The effects of the pandemic have rather strengthened conventional mass tourism – especially in the segment of Danube cruise tourism, consider some of the participants. This is one further reason why the project “Transdanube Travel Stories” aims at thinking far beyond cruise tourism and develop new offers to discover the Danube from new angles and perspectives. Furthermore, participants think that the tourism sector requires considerable transformation – especially related to sustainability. Developing routes provide the traveller with an easy access option while at the same time offering new approaches and an opportunity for more sustainable practices. In order to achieve more profound change in current practices, the tourism sector cannot be left alone, emphasised the participants. The political level has also a role to play and request from the big players in the tourism industry more sustainable approaches (e. g. limit the number of cruise ships per day). On the other side, customers need to be brought in contact with different cultures and to become open for these kinds of offers. Developing new offers allowing for more immediate contacts like Air BnB-type of accommodation suggest some participants for the Danube tourism.
PART 2 – BEST PRACTICES ROUND TABLE: EXPERIENCE AND ENCOUNTERS
The panel debate between Bernd Loppow (ZEIT-REISEN Programme Manager), Dr. Roland Kastler (Kastler Reisen Owner), Dr. Christoph Mülleder (Weltanschauen.at Owner), and Sebastian Frankenberger (Donau Guides Owner) brought together different insight in current sustainable and Danube practices.

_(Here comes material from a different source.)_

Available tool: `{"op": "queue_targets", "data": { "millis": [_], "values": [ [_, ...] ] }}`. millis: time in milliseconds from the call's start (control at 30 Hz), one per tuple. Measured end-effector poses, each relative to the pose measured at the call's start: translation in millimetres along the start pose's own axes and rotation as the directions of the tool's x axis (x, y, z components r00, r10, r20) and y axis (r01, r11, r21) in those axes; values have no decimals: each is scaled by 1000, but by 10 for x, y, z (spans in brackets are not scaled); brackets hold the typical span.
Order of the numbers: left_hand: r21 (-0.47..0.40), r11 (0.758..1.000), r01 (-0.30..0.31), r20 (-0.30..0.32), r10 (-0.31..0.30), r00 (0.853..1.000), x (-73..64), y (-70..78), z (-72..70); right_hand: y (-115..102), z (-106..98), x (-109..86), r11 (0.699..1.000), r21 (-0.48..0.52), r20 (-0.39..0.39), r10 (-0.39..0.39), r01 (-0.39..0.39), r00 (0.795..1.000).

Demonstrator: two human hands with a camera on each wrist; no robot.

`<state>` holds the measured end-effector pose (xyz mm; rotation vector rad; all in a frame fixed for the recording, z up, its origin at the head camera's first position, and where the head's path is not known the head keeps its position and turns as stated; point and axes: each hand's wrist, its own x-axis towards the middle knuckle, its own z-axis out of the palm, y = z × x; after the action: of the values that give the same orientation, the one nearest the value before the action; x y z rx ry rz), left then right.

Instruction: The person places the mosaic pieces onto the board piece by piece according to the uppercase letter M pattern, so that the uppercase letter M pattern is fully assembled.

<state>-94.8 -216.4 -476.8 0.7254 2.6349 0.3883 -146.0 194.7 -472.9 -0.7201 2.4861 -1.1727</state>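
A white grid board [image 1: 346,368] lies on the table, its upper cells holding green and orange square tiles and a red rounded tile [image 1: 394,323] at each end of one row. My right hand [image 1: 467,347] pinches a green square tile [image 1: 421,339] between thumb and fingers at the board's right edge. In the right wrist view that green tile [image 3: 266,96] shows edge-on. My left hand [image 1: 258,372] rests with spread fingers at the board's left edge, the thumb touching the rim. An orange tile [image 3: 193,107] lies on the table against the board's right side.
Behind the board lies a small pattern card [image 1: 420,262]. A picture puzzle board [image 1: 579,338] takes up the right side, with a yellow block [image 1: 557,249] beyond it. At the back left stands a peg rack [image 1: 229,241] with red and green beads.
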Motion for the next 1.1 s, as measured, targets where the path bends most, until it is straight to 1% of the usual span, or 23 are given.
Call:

Based on the experiences with ZEIT-REISEN offers, Bernd Loppow reports, that especially narratives which generate wider connections meet the special interest of the travelling customers. For many years, a lighthouse offer was the ZEIT-REISEN trip between Hamburg to Shanghai. An offer developed currently under the moto of “Reinventing the Danube” has similar potential as it allows for a discovery trip during 33 days down to the Black Sea. However, the current political developments might make this trip more challenging.

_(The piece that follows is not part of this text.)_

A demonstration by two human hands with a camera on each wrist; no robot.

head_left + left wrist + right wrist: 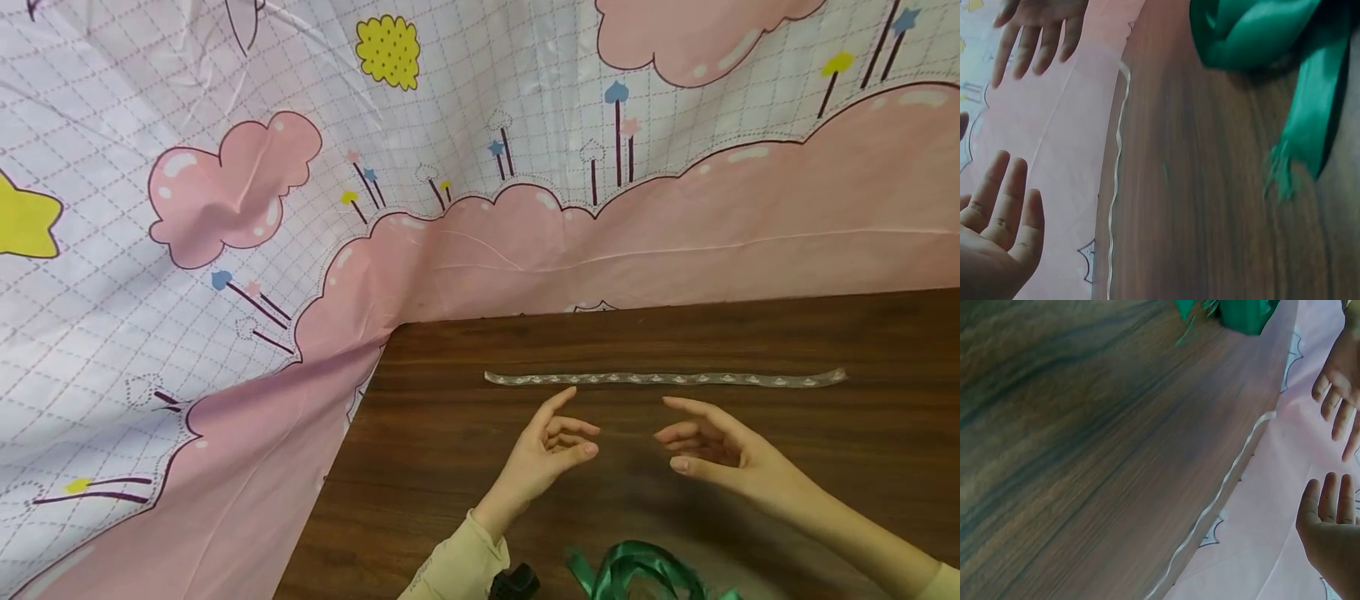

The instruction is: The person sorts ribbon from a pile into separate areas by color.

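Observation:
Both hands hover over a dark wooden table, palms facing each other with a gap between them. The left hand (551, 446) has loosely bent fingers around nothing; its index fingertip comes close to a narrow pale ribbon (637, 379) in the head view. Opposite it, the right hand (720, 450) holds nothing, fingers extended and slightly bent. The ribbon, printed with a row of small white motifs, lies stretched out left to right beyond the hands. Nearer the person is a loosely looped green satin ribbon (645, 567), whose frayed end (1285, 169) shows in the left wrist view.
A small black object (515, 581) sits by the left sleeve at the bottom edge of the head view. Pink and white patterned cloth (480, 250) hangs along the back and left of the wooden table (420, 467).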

Roland Kastler added on these first reflections his perception of a fundamental ongoing change in travelling which must lead to a stronger focus on consciousness and knowledge-based journeys. For Christoph Mülleder travelling practices and related tourism offers must be harmonised with social and societal objectives. A fair tourism can be valuable for local communities and is able to protect the nature. He perceives this also as an obligation for the richer parts of the world. Travellers from these countries should use their trips also to learn and to take over responsibilities in a broader global context.
Sebastian Frankenberger stresses the fact that the whole tourism eco-system needs to be better taken into account including beyond the sole tourism companies. If travel means meeting people, those interacting with travellers need also to be trained to interact. This requires e. g. training programmes for taxi drivers.
The panellist further agreed that meeting travellers requires first also a deeper reflection on customers. Who are the customers open-minded to buy these kinds of new offers. Some of the owners of the travel agencies present reports of some challenges as the potential customers seem not yet to be fully ready to participate in new tourism offers. Niche markets seem to work well for sustainable tourism, more doubts are expressed related to the big players in the tourism industry as well as to the broad masses of tourists. Furthermore, these offers require also a bigger effort to be developed and implemented. Tailored information for travellers with very different background know-how (e.g. on arts or on politics) must be picked-up from the guides at very different levels. This requires considerable communication capacities and a high level of own expertise.
In the second round of debates, participants further stressed the central role of the local communities and residents. If e. g. new narratives are told about the Danube and travellers should discover these new stories in interaction with local people, it is crucial to involve the local communities. This fact needs to be addressed in the course of the project development, recommend participants. Others add that especially the Danube allows for a wide range of thematic connections and that the fact of travelling in connection with a waterway will always provide the opportunity to connect with the universal value of water.
In addition, some settings when planning routes will further ease these new ways of doing tourism and at the same time enhance interaction: It seems to be of added value to plan for time to meet people or just for free time in order to be able to connect to a place. Splitting in subgroups and connect with local people as guides is another good practice.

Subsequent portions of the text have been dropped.